By Lincoln DePradine
It’s a dream come true for longtime educator and performing artist, Henry “Cosmos’’ Gomez, who mentioned he at all times had a craving to go to the African continent.
He’ll be collaborating in a convention in Senegal on, “Africa & its Diaspora Contributions to World Civilization’’.
“I’m so wanting ahead to it,’’ Gomez informed The Caribbean Digicam forward of leaving for Senegal and his first African go to.
The Harriet Tubman Institute at York College in Toronto is a co-sponsor and organizer of the Convention, which runs from October 9 – 11.
Trinidad-born Gomez, a former Calypso Monarch of Canada, is a York College graduate and has served as an government member of the Harriet Tubman Institute.
Gomez, in 2021, accomplished a Grasp of Arts diploma at York College. His Grasp’s thesis was, “The Caribana Parade: Storming and Problems with Energy and Management’’.
As a part of this yr’s Black Historical past Month (BHM) commemoration, Gomez spearheaded the internet hosting of a workshop at York College on, “Calypso as Music of Resistance, Change & Empowerment’’.

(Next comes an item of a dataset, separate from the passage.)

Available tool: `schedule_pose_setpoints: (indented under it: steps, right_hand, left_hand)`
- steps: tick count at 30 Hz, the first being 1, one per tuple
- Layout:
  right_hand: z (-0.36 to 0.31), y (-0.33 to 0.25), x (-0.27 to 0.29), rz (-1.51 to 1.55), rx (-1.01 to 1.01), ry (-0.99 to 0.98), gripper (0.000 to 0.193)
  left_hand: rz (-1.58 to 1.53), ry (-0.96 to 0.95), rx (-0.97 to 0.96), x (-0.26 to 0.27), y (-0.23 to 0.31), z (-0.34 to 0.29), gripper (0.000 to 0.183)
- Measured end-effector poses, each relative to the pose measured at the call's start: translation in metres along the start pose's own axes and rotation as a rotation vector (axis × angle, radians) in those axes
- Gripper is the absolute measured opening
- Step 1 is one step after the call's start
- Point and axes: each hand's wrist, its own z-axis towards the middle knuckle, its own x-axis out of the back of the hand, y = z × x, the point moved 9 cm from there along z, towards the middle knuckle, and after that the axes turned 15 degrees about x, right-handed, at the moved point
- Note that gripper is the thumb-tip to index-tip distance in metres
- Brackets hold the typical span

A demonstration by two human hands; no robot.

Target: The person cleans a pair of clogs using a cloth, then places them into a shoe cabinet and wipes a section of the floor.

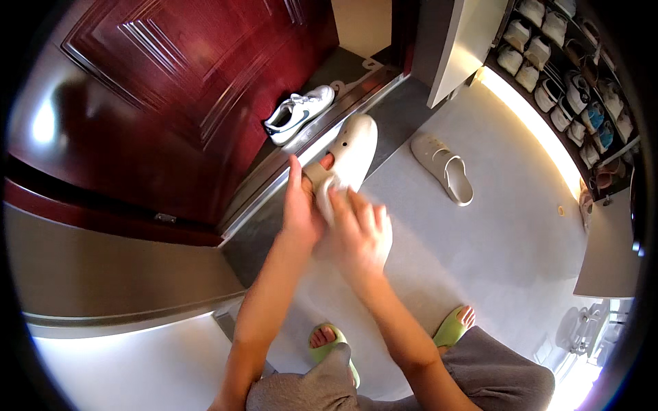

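A cream clog [358, 147] is held up in front of me, toe pointing away. My left hand [303, 209] grips it from the left, thumb raised, with fingertips showing at the shoe's opening. Against the heel end, my right hand [363, 236] is closed, its fingers bent and blurred by motion. Under those fingers is a smeared white piece [327, 200] that looks like a wipe; its outline is unclear. A matching clog [444, 168] lies on the grey floor to the right. Beyond the held clog, a white sneaker [299, 114] with a dark mark rests by the door sill.
A dark red panelled door [185, 75] stands open at the left, above a metal threshold [274, 179]. Shelves at the upper right hold several pairs of shoes [541, 51], beside an open cabinet door [466, 48]. My feet wear green slides [450, 329] on the grey floor [507, 240].
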Motion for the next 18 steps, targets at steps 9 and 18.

The free occasion was a collaboration that additionally concerned the Tubman Institute and the Group of Calypso Performing Artists.
The workshop, through which Gomez co-presented with a Barbados-born guitarist and recording artist, Roger “Rajiman” Gibbs, was interspersed with reside music and audio recordings.
As well as, there was intensive dialogue on calypso, its origin and historical past; calypso’s African connection and its hyperlink to French-speaking Africans that have been current within the Caribbean throughout slavery.
Gomez, invited to take part within the Senegal convention, will current on the identical theme used on the BHM workshop, “Calypso as Music of Resistance, Change & Empowerment’’.
Based on Gomez, calypso has been a “crucial’’ automobile “by way of stirring individuals’s consciousness and bringing them to resistance, and alter and empowerment’’.
He referenced songs by performers equivalent to Sparrow, the late Kitchener, Black Stalin, and Mighty Duke’s “Black is Lovely’’.
He additionally outlined the purpose of the presentation that he would make to the convention members in Dakar, the Senegalese capital.
“I would really like them to have a broader understanding of the facility of calypso music,’’ Gomez defined.
“I would really like them to grasp that calypso is just not solely about leaping up, partying and having an excellent time, though that’s necessary; I’m not placing that down. However, I would really like them to have this broader idea of the facility of calypso music and that one of many powers of calypso music is that it will probably open individuals’s eyes and have them resist. For example, resist stereotypes, like in Duke’s “Black is Lovely’’’.
Gomez is scheduled to return to Toronto in mid-October.